*How to complete this task*
Lines with the word "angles" are the answer; copy each of them from the data below.

= = = = =

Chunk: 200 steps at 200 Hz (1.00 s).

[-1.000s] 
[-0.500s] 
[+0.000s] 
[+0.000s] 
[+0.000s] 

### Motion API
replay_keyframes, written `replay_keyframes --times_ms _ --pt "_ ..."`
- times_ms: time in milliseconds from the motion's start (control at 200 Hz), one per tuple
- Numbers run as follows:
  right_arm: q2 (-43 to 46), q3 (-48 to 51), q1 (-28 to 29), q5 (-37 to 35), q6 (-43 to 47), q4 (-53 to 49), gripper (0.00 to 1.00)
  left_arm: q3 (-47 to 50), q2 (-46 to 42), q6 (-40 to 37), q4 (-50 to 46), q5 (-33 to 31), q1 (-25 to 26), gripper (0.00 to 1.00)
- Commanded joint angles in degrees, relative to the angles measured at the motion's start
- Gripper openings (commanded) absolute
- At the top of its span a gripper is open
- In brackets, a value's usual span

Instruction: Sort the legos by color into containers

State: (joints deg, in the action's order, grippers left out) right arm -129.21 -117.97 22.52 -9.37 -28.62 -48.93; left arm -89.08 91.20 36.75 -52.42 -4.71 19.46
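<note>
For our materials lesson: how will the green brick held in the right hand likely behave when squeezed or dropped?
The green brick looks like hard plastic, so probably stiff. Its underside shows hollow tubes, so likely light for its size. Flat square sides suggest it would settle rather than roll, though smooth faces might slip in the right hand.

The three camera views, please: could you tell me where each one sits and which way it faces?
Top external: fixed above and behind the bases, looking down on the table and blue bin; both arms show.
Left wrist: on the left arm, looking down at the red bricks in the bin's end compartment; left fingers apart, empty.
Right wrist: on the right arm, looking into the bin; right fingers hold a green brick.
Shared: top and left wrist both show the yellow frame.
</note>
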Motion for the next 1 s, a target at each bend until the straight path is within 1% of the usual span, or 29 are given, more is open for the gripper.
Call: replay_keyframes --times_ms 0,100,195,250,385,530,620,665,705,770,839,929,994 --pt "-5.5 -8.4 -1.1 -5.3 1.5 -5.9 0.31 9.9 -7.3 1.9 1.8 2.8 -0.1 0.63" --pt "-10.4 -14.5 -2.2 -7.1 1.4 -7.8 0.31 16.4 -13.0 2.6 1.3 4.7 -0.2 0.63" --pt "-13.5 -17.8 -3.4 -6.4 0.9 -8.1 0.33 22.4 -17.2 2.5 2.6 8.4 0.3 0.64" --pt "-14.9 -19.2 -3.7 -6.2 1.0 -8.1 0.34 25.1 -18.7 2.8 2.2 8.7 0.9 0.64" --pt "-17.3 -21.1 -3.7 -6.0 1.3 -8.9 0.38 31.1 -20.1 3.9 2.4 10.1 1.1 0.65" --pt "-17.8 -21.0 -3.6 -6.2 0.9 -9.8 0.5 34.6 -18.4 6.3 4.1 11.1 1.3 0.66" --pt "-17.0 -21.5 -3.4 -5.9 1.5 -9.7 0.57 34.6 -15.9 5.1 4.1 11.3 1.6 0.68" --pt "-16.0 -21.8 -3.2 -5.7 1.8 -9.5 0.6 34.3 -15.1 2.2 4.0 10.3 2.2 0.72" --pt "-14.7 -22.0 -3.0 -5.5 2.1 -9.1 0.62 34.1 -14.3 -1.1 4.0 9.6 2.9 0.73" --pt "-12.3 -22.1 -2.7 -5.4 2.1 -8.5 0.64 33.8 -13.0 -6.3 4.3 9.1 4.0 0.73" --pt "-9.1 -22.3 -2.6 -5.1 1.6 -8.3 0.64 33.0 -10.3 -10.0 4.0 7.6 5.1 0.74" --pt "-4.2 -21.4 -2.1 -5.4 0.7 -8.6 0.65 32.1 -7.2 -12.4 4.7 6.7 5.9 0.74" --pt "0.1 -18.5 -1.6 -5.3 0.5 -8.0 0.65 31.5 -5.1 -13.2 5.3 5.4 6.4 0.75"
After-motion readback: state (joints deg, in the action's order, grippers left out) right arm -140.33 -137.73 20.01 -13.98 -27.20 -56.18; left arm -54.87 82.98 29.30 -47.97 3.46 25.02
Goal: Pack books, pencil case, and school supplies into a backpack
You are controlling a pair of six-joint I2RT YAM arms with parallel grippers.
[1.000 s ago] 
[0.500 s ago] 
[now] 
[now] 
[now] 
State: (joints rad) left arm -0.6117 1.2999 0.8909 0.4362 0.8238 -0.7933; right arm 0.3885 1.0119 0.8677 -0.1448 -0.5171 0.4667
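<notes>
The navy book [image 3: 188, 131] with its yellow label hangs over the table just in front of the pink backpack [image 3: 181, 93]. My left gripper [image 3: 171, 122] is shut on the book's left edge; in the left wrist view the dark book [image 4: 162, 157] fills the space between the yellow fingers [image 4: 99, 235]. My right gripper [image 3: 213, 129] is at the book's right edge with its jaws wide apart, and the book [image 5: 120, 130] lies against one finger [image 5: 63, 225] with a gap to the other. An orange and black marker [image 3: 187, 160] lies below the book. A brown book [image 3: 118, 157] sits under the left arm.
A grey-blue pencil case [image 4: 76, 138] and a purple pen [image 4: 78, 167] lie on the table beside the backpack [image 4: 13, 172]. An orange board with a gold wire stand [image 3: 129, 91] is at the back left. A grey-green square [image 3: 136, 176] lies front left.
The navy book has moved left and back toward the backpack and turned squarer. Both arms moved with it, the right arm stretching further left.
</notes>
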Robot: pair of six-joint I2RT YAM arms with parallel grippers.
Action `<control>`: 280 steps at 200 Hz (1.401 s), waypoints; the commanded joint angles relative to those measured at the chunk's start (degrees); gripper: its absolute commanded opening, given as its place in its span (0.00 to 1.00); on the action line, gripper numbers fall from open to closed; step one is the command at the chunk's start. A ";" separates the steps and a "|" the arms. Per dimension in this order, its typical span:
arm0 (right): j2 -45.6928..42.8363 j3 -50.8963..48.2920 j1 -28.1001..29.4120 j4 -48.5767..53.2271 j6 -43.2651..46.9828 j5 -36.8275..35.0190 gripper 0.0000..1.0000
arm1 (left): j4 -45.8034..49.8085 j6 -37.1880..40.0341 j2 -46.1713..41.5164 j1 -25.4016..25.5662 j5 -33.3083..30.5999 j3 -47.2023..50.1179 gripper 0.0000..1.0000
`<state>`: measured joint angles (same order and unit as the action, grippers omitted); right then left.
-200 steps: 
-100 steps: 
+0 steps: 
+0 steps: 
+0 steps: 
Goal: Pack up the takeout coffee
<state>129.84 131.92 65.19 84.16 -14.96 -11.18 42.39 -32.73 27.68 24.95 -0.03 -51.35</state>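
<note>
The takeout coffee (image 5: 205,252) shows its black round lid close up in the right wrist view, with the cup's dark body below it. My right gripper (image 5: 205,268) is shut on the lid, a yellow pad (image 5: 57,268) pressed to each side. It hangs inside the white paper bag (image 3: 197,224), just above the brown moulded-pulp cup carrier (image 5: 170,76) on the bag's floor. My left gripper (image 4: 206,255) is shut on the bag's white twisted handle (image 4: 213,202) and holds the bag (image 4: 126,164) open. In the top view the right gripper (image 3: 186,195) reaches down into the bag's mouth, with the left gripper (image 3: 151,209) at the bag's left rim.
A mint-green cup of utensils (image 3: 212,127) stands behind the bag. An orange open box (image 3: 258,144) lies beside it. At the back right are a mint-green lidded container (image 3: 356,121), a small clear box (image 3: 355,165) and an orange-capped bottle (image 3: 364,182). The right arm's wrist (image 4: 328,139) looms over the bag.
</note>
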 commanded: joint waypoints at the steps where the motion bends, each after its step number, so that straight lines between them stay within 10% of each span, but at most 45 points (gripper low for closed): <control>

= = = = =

*Reply*
- Commanded joint angles in degrees, relative to the angles measured at the motion's start
Action `<control>`: 280 steps at 200 Hz (1.401 s), waypoints; the commanded joint angles relative to those measured at the chunk's start (degrees); gripper: its absolute commanded opening, given as its place in its span (0.00 to 1.00); on the action line, gripper numbers fall from open to closed; step one is the command at the chunk's start. A ";" separates the steps and a "|" the arms. Per dimension in this order, its typical span:
`<state>`: measured joint angles (same order and unit as the action, grippers omitted); right then left.

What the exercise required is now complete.